Muller's ratchet in a near-critical regime: tournament versus fitness proportional selection

Muller's ratchet, in its prototype version, models a haploid, asexual population whose size~$N$ is constant over the generations. Slightly deleterious mutations are acquired along the lineages at a constant rate, and individuals carrying less mutations have a selective advantage. The classical variant considers {\it fitness proportional} selection, but other fitness schemes are conceivable as well. Inspired by the work of Etheridge et al. ([EPW09]) we propose a parameter scaling which fits well to the ``near-critical'' regime that was in the focus of [EPW09] (and in which the mutation-selection ratio diverges logarithmically as $N\to \infty$).
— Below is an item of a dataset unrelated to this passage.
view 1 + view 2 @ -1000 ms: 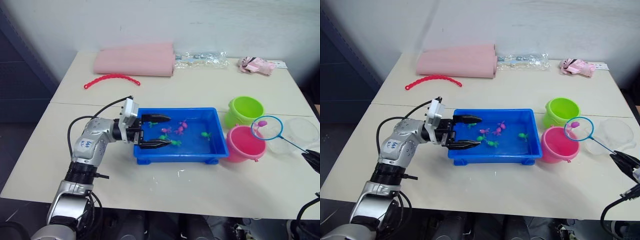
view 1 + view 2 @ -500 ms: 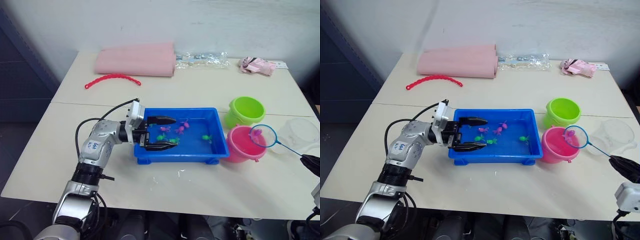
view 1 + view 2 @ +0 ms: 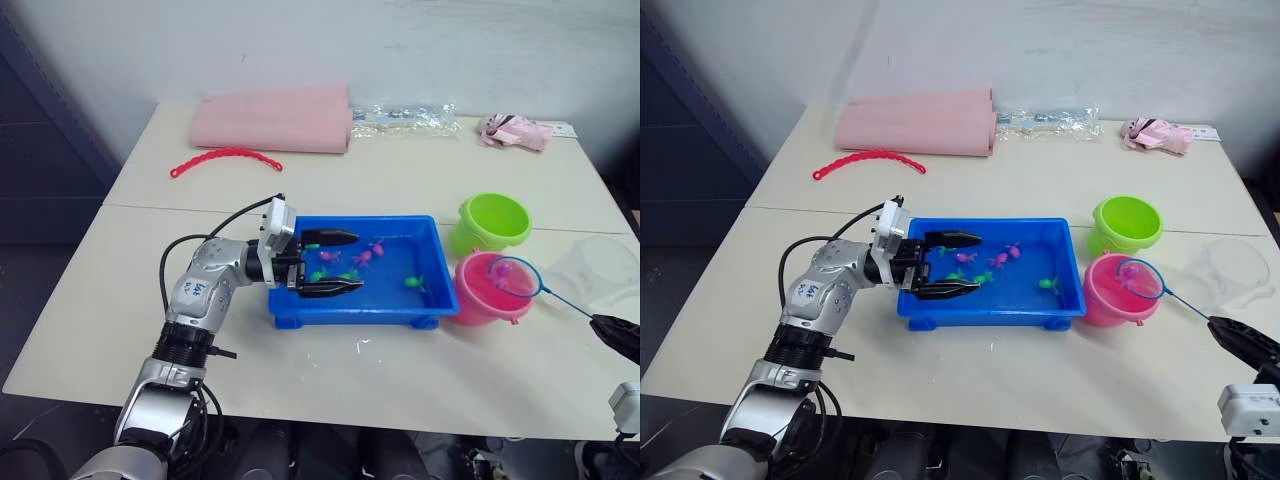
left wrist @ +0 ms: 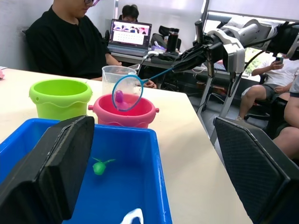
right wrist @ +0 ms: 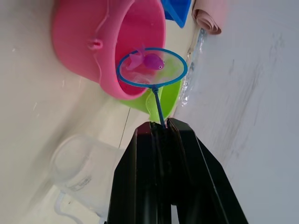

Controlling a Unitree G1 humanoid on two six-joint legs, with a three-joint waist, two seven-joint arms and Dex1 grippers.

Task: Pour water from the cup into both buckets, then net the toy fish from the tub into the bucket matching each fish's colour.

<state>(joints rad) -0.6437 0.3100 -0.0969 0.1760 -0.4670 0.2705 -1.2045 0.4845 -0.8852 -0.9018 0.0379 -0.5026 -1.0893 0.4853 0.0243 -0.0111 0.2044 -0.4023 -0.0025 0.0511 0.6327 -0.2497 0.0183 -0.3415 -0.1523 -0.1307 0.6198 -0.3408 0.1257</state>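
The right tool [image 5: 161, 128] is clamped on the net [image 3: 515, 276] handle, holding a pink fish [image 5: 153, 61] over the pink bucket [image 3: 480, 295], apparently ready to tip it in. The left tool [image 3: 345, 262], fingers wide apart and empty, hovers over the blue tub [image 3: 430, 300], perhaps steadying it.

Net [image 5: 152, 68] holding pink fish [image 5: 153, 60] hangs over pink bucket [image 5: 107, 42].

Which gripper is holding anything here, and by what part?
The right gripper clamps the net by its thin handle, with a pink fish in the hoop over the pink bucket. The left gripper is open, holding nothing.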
Using a Moran model, we investigate the``rule of thumb'' given in [EPW09] for the click rate of the ``classical ratchet'' by putting it into the context of new results on the long-time evolution of the size of the best class of the ratchet with (binary) tournament selection, which (other than that of the classical ratchet) follows an autonomous dynamics up to the time of its extinction. In [GSW23] it was discovered that the tournament ratchet has a hierarchy of dual processes which can be constructed on top of an Ancestral Selection graph with a Poisson decoration. For a regime in which the mutation/selection-ratio remains bounded away from 1, this was used in [GSW23] to reveal the asymptotics of the click rates as well as that of the type frequency profile between clicks. We will describe how these ideas can be extended to the near-critical regime in which the mutation-selection ratio of the tournament ratchet converges to 1 as $N\to \infty$.